#### [Work request]
Your result should be the lines holding the word "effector", copied from the entries below.

══ Data provided ══

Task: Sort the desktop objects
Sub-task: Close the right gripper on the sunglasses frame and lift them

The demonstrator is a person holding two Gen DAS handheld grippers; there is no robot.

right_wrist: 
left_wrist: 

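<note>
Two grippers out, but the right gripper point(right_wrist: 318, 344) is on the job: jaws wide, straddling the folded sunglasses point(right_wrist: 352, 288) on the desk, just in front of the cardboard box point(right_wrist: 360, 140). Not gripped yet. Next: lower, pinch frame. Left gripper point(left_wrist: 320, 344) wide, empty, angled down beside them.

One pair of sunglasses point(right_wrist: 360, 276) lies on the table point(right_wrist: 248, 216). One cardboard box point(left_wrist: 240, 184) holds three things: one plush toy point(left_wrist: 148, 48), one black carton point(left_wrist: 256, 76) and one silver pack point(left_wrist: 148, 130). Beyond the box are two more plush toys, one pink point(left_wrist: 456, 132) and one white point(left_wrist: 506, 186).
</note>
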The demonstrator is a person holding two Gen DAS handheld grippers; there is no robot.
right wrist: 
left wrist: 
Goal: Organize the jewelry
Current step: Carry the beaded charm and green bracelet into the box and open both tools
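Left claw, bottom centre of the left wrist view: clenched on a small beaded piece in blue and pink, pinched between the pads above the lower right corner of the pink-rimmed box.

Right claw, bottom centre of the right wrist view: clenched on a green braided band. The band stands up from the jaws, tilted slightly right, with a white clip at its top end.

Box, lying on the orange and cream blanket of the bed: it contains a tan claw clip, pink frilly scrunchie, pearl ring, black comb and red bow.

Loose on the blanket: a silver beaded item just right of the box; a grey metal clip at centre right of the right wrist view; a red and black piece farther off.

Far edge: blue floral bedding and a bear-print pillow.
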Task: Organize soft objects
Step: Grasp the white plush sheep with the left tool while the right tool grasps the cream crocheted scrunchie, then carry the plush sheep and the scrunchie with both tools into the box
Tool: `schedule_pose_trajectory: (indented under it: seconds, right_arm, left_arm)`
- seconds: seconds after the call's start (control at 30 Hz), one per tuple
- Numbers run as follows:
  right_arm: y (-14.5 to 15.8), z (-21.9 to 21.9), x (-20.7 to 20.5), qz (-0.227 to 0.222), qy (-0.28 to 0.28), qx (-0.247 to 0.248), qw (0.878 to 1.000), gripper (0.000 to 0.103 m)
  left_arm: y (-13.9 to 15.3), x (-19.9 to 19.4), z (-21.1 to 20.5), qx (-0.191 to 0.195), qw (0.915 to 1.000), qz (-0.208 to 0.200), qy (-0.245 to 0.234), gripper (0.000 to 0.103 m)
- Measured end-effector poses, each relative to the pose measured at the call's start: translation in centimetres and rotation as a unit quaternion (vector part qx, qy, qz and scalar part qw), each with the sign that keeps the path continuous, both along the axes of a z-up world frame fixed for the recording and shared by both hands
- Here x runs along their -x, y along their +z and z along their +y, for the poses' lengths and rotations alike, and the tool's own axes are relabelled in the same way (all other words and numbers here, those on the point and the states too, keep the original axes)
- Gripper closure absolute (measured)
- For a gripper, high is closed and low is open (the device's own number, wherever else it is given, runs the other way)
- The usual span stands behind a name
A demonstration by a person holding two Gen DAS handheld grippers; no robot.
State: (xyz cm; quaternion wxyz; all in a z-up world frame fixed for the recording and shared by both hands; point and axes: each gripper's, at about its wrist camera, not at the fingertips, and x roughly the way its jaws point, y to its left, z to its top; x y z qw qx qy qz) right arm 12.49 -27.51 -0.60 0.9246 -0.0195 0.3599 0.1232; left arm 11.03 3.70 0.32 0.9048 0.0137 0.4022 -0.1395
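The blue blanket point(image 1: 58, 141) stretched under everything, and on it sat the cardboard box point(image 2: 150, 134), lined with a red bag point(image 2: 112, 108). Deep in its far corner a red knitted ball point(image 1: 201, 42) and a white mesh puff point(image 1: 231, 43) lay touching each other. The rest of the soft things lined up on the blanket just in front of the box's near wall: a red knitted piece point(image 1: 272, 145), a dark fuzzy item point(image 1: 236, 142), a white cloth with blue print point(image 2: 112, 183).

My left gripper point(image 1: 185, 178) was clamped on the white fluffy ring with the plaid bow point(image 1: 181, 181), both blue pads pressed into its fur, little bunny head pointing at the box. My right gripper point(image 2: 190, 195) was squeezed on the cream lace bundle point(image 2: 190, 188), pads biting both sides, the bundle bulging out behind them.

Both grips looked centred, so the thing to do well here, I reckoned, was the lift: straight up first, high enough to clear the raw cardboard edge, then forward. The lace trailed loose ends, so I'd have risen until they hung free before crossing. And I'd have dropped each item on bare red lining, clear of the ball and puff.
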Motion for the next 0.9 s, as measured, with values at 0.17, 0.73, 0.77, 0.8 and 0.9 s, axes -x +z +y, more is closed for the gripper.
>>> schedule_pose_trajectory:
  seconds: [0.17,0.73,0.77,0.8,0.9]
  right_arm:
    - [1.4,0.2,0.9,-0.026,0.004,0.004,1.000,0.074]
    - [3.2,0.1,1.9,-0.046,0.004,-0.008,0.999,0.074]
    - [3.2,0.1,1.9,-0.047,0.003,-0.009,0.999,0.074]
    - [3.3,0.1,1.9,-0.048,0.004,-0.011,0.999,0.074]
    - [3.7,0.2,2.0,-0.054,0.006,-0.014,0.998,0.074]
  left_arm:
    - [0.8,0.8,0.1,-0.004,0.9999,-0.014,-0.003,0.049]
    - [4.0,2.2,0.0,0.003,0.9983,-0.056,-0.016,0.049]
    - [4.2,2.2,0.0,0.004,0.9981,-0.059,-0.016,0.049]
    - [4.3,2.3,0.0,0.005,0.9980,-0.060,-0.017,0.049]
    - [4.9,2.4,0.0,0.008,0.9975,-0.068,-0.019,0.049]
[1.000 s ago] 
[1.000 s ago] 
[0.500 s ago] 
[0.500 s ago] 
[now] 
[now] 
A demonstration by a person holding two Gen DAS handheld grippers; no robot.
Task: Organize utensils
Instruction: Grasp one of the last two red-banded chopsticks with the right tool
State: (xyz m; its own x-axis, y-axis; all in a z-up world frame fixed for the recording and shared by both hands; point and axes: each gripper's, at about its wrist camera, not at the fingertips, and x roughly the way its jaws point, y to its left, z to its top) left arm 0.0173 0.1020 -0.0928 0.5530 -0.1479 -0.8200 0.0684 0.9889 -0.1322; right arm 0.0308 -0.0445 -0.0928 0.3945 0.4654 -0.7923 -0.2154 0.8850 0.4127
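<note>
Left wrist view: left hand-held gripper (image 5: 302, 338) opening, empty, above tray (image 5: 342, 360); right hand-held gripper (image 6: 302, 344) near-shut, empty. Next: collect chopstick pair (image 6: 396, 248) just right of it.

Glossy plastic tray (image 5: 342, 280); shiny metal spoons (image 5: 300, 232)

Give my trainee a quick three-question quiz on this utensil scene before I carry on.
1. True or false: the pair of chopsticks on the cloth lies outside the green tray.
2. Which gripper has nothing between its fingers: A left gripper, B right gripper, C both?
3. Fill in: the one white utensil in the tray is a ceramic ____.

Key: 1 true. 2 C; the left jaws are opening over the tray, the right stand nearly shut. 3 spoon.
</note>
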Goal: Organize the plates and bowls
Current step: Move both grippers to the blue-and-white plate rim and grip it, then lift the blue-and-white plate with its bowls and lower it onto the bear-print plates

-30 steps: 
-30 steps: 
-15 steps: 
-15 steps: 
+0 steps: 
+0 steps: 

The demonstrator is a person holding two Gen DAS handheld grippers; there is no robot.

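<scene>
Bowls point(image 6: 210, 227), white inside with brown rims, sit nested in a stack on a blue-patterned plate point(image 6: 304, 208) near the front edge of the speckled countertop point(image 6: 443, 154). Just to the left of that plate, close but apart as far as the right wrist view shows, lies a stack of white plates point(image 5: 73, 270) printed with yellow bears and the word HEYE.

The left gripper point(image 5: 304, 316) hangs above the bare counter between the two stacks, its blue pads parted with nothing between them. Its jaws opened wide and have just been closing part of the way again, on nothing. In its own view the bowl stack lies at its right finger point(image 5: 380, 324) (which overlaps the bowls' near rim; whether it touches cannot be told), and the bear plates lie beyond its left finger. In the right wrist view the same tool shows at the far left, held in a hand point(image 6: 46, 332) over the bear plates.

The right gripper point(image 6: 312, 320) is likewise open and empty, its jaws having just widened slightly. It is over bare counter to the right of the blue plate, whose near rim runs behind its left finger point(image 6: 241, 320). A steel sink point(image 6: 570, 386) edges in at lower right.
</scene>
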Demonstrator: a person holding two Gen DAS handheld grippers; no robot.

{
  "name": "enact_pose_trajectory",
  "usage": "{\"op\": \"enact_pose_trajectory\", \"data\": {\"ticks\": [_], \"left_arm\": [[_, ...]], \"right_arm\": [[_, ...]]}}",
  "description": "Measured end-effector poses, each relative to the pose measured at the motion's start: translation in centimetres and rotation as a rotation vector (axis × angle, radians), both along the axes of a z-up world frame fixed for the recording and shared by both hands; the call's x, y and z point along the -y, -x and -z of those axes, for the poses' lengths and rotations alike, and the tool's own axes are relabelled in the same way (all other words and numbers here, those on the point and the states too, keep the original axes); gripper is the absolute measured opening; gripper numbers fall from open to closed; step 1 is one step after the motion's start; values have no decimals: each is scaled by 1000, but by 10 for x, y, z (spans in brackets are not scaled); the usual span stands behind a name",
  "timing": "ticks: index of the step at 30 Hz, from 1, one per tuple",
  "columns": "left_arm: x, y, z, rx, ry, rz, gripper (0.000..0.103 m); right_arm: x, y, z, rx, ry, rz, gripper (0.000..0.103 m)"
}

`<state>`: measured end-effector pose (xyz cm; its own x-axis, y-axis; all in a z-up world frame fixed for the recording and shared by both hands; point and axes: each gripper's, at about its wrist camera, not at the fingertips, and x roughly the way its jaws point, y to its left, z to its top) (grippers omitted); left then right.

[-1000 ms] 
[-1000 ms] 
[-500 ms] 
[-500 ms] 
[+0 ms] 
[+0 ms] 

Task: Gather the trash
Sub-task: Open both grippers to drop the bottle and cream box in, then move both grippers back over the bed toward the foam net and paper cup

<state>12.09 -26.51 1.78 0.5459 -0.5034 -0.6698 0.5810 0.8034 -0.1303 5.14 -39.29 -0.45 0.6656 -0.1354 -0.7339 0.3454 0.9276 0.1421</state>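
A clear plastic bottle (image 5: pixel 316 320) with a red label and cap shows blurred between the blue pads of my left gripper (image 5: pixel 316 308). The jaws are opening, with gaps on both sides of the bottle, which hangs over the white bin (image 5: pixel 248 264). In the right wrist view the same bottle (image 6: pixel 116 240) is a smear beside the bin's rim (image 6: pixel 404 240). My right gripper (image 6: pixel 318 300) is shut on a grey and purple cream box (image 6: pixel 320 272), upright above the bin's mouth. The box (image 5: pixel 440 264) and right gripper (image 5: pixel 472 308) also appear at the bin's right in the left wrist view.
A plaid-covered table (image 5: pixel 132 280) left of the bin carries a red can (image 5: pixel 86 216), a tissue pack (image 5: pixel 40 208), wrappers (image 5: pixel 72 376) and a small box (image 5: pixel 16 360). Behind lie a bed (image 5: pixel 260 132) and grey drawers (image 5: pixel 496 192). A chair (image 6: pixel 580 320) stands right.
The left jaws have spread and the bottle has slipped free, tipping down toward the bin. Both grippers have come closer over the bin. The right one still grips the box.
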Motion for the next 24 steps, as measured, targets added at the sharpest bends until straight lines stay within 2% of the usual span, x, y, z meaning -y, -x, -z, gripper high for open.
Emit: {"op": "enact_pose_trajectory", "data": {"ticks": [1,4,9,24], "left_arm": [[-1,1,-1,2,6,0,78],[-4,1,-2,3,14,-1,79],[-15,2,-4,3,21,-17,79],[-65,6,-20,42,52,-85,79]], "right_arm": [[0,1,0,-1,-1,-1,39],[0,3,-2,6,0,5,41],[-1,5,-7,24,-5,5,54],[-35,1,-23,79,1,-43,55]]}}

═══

#### [Response to this task]
- Measured end-effector poses, each relative to the pose measured at the call's start: translation in centimetres and rotation as a unit quaternion (vector part qx, qy, qz and scalar part qw), each with the sign that keeps the path continuous, both along the axes of a z-up world frame fixed for the recording and shared by both hands
  "description": "Measured end-effector poses, each relative to the pose measured at the motion's start: translation in centimetres and rotation as a rotation vector (axis × angle, radians), both along the axes of a z-up world frame fixed for the recording and shared by both hands; the call's x, y and z point along the -y, -x and -z of those axes, for the poses' lengths and rotations alike, and the tool's own axes are relabelled in the same way (all other words and numbers here, those on the point and the states too, keep the original axes); gripper is the absolute measured opening; gripper numbers fall from open to closed; step 1 is one step after the motion's start; values have no decimals: each is scaled by 1000, but by 10 for x, y, z (spans in brackets are not scaled); the usual span stands behind a name",
`<state>`: measured end-effector pose (xyz cm; its own x-axis, y-axis; all in a z-up world frame fixed for the recording and shared by both hands; point and axes: each gripper's, at about its wrist camera, not at the fingertips, and x roughly the way its jaws point, y to its left, z to its top) (grippers omitted); left then right.

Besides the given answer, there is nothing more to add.